Senior Statistical Programmer

**Key Accountabilities**:
**Project Management**:

- Ability to fill Statistical Programming Lead role on projects
- Input into and negotiate statistical programming timelines. Ensure that timelines are adhered to.
- Coordinate and lead a statistical programming team to successful completion of a study within given timelines and budget.
- Monitor project resourcing, project budgets, and identify changes in scope.
- Coordinate project start-up activities, creation of global programs, tracking spreadsheets, and other required documentation.
- Review statistical analysis plans and mock-shells.
- Review database set-up specifications.
- Interact with sponsors and internal stakeholders with regard to statistical programming issues.
- Assist project teams in the resolution of problems encountered in the conduct of their daily work.

**Statistical Programming for Assigned Projects**:

- Deliver best value and high quality service.
- Check own work in an ongoing way to ensure first-time quality.
- Use efficient programming techniques to produce/QC derived datasets (e.g. SDTM, ADaM), tables, figures, and data listings.
- Produce/QC dataset specifications and other process supporting documents and submission documentation.
- Ensure quality control (QC) is performed on all process and technical activities related to derived dataset, table, data listing, and figure programming in accordance with corporate quality standards, SOPs/Guidelines, ICH-GCP, and/or other international regulatory requirements.

**Training**:

- Maintain and expand local and international regulatory knowledge within the clinical industry.
- Develop knowledge of SAS and processes/procedures within other PAREXEL functional areas.
- Provide relevant training and mentorship to staff and project teams.

**General**:

- Maintain all supporting documentation for studies in accordance with SOPs/Guidelines to ensure traceability and regulatory compliance.
- Ensure compliance with SOPs/Guidelines, ICH-GCP, and any other applicable local and international regulations, and participate in internal/external audits and regulatory inspections as required.
- Proactively participate in and/or lead process/quality improvement initiatives.
- Provide consultancy to internal and external sponsors with regard to statistical programming tasks.
- Represent PAREXEL at sponsor marketing and technical meetings.
- Understand regulatory requirements concerning industry technical standards(e.g.
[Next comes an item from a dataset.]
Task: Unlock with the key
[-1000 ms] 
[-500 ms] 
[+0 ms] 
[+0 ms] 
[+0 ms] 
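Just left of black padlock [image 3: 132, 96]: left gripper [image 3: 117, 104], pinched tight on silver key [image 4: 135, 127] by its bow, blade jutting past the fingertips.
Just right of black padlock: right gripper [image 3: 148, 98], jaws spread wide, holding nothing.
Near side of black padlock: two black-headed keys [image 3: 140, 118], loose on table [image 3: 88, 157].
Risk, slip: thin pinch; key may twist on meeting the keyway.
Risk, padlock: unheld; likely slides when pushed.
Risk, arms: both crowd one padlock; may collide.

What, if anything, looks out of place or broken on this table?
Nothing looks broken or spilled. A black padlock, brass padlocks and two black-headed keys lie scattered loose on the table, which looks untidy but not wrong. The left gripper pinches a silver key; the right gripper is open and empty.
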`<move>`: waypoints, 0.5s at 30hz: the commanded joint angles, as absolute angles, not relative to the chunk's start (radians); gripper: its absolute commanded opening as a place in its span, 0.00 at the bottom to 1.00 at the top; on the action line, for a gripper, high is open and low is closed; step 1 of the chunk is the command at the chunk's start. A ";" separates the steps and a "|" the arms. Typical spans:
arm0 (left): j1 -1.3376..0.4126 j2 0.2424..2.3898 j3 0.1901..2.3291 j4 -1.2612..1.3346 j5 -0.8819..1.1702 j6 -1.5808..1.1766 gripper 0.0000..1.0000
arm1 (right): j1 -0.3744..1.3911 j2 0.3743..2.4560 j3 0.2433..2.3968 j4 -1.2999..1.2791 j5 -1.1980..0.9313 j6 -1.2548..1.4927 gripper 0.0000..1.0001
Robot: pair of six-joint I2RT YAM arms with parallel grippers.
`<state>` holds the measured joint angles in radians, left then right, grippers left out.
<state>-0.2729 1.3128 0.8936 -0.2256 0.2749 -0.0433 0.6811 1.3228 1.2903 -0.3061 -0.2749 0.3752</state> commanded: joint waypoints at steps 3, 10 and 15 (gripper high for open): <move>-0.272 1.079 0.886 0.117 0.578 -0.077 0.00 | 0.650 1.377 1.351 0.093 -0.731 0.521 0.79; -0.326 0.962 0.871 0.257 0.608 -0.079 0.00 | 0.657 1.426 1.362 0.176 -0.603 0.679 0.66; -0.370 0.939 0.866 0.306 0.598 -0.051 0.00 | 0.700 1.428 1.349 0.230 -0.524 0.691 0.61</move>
CDISC, 21 CFR Part 11, and electronic submissions).

**Skills**:

- Excellent analytical skills.
- Proficiency in SAS.
- Extensive knowledge and understanding of the programming and reporting process.
- Knowledge of SOPs/Guidelines, ICH-GCP, and any other applicable local and international regulations such as 21 CFR Part 11.
- Ability to learn new systems and function in an evolving technical environment.
- Strong project management skills.
- Strong organizational skills, ability to manage competing priorities, and flexibility to change.
- Attention to detail.
- Ability to successfully lead a global team.
- Work effectively in a quality-focused environment.
- Effective time management in order to meet daily metrics or team objectives.
- Show commitment to and perform consistently high quality work.
- Business/operational skills that include customer focus, commitment to quality management, and problem solving.
- Demonstrate commitment to refine quality processes.
- Good presentation skills.
- Good business awareness/business development skills (including financial awareness).

**Knowledge and Experience**:

- Competent in written and oral English.
- Excellent communication skills.

**Education**:

- Educated to degree level in a relevant discipline and/or equivalent work experience.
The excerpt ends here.